Kim bilir kaçıncı kez sormuştu aynı soruyu büyük olan. Her seferinde aldığı cevap evet olmasına rağmen devam etmişti sormaya. Bir ümit fikri değişir diye. Fakat Wooyoung kendi evine gitmekte kararlı olduğu için fikri değişmemiş, sırt çantasına günlük birkaç eşyasını koyarak hazırlanmıştı. Babacığı da aynı şeyleri yaşasın diye gitmek zorundaydı. San kendini sevgilisinden nasıl mahrum bıraktıysa Wooyoung da aynısını yapmalıydı. Yapacaktı da.

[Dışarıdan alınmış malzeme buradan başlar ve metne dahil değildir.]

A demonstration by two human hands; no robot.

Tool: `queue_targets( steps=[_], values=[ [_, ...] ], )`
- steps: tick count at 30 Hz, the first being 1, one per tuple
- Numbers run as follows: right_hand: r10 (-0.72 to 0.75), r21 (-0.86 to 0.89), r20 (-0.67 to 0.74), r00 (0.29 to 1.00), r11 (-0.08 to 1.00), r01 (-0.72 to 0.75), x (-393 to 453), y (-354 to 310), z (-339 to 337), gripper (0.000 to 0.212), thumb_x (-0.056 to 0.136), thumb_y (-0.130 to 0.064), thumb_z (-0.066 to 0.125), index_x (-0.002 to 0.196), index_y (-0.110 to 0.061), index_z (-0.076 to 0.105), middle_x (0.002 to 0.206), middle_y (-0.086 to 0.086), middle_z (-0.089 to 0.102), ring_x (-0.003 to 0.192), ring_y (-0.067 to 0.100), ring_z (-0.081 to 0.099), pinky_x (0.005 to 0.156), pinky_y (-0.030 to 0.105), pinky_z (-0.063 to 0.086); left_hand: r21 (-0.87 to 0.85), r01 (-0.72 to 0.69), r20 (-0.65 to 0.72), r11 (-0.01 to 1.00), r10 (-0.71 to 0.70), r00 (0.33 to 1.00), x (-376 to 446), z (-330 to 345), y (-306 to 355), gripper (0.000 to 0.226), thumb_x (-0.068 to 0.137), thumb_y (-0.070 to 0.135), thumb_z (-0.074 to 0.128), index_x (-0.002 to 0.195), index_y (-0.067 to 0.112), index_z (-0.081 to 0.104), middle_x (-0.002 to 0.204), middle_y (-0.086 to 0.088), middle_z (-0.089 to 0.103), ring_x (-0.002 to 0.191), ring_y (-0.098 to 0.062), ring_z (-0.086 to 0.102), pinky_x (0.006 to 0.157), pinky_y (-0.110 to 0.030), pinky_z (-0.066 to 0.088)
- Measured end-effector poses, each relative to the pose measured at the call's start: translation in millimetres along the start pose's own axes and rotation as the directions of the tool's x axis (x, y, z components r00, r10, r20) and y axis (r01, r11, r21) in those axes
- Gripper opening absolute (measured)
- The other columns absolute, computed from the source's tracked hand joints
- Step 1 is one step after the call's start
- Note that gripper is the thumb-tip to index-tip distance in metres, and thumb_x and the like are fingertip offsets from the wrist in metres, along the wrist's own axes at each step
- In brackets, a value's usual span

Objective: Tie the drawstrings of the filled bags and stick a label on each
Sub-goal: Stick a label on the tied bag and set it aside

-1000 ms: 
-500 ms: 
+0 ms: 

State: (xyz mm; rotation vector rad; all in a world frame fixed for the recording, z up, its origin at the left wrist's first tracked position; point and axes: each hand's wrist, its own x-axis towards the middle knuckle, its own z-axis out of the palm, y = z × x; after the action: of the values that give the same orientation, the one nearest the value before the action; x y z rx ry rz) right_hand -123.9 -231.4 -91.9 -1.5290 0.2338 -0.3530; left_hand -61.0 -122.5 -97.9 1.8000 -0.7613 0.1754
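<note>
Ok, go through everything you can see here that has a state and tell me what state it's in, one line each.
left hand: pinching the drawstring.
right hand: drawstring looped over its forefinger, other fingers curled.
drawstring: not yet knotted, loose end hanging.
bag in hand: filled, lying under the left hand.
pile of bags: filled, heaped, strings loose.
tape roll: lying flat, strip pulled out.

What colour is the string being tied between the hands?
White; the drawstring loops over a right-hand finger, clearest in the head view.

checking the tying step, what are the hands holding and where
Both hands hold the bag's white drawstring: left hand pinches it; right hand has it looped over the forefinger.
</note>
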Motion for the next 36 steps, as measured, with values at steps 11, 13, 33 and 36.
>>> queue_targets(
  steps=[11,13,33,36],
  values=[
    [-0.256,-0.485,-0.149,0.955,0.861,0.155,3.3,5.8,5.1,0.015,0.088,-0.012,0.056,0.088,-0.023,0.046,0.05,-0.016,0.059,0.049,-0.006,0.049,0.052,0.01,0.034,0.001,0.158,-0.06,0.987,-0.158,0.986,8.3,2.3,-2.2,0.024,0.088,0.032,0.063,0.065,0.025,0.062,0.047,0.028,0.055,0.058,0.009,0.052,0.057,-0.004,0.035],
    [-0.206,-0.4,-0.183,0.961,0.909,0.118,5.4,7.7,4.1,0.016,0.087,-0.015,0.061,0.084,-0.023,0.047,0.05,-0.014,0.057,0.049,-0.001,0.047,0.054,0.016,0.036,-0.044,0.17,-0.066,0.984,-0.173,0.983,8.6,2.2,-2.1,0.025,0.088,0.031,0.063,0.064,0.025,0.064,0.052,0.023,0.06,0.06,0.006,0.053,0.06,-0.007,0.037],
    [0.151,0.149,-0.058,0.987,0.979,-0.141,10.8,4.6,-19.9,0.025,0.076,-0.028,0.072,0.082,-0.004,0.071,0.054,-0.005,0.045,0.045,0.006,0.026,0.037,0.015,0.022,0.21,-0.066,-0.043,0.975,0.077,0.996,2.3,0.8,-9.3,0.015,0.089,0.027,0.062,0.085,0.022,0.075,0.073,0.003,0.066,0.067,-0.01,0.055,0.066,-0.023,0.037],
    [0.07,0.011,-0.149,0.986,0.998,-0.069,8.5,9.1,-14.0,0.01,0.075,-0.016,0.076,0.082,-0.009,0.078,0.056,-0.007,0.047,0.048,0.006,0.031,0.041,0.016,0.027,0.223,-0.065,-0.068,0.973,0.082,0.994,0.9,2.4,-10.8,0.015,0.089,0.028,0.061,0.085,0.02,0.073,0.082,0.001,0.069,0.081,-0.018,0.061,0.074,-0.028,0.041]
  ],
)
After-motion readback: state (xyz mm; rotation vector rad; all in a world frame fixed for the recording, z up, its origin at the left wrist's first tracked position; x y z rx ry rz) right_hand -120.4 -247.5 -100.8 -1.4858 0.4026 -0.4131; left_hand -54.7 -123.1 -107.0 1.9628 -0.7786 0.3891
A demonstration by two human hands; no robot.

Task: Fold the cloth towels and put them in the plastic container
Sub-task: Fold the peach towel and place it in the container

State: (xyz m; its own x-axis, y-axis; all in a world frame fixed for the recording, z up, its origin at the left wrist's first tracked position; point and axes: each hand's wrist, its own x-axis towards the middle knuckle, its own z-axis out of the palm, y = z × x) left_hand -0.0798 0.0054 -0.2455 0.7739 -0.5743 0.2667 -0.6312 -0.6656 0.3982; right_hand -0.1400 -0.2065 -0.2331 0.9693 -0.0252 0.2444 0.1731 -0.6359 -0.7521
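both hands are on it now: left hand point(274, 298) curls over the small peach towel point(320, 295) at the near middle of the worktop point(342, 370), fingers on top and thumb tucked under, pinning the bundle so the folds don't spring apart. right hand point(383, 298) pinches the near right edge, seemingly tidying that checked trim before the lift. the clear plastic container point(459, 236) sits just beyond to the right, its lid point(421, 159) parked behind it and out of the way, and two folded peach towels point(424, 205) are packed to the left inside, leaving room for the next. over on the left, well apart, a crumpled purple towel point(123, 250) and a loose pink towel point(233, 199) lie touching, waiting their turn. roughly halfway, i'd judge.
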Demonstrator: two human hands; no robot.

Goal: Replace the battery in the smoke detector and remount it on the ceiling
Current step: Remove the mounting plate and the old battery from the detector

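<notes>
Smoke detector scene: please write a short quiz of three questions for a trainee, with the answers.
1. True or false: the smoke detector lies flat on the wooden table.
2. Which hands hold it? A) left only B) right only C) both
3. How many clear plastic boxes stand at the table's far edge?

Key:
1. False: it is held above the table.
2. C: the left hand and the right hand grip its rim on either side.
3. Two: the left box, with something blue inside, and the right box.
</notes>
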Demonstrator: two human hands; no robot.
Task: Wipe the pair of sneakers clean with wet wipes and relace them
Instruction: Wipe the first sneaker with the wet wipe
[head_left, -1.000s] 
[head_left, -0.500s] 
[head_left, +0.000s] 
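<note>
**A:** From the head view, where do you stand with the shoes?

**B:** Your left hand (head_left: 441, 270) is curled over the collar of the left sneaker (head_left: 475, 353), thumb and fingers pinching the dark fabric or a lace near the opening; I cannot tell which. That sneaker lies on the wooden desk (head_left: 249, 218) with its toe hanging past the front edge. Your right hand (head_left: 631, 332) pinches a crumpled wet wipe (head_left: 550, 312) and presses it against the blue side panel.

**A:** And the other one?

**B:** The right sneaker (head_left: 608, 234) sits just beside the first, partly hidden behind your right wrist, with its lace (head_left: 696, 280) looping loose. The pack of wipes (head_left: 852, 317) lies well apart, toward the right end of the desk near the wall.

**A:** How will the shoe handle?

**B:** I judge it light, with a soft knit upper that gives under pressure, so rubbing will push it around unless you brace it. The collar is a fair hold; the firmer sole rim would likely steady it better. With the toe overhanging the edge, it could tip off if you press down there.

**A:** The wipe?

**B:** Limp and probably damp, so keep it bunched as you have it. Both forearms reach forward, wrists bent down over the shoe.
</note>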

Küçük olan ayakkabılarını giydikten sonra sorusuna cevap bekleyen sevgilisine baktı. Hali o kadar komikti ki gülmemek, hatta düz ifadesini bozmamak için büyük bir çaba sarf ediyordu. Evden gidiyor olması onu üzse de babacığının çaresizliği keyfini yerine getirebiliyordu. Ve bu da sevgilisini daha fazla süründürmek istemedine neden oluyordu. Tıpkı babacığının ona yaptığı gibi.

"Kaç defa sordun ve hepsinde aynı cevabı verdim."

Büyük olan istemese de kabullendi sevgilisinin gidecek olmasını. Geniş omuzları düştü, başını aşağı yukarı salladı tembelce. Yaptığı hata yüzünden kendine yağdırdığı küfürler tükenmişti bile. Öyle ki, yeni küfürler bile bulmuştu. Gün ağarana kadar özür dilemişti küçük olandan. Yaptığı için pişman olduğunu, bir daha yapmayacağını, gitmesini istemediğini tekrarlamıştı defalarca kez. Fakat nafileydi. Wooyoung kafasına koymuştu. Kararını çoktan vermişti o. Hem San biliyordu sevgilisinin inatçı bir yapıya sahip olduğunu. Öyle ki, boşa kürek çektiğinin farkındaydı ama belki bir mucize olur da sevgilisinin fikri değişir diye saatlerce konuşmuştu. Wooyoung ise sessizce dinlemişti sevgilisinin konuşmalarını. Yavru kedi gözleriyle izlemişti çaresizce konuşup duran babacığını.

"Ben istersem konuşacağız. Onun dışında yazarsan ya da ararsan açmayacağım haberin olsun."

"Nereden bileceğim konuşmak istediğini?"

Çaresiz ve hayal kırıklığıyla dolu ses ile doldu kulakları.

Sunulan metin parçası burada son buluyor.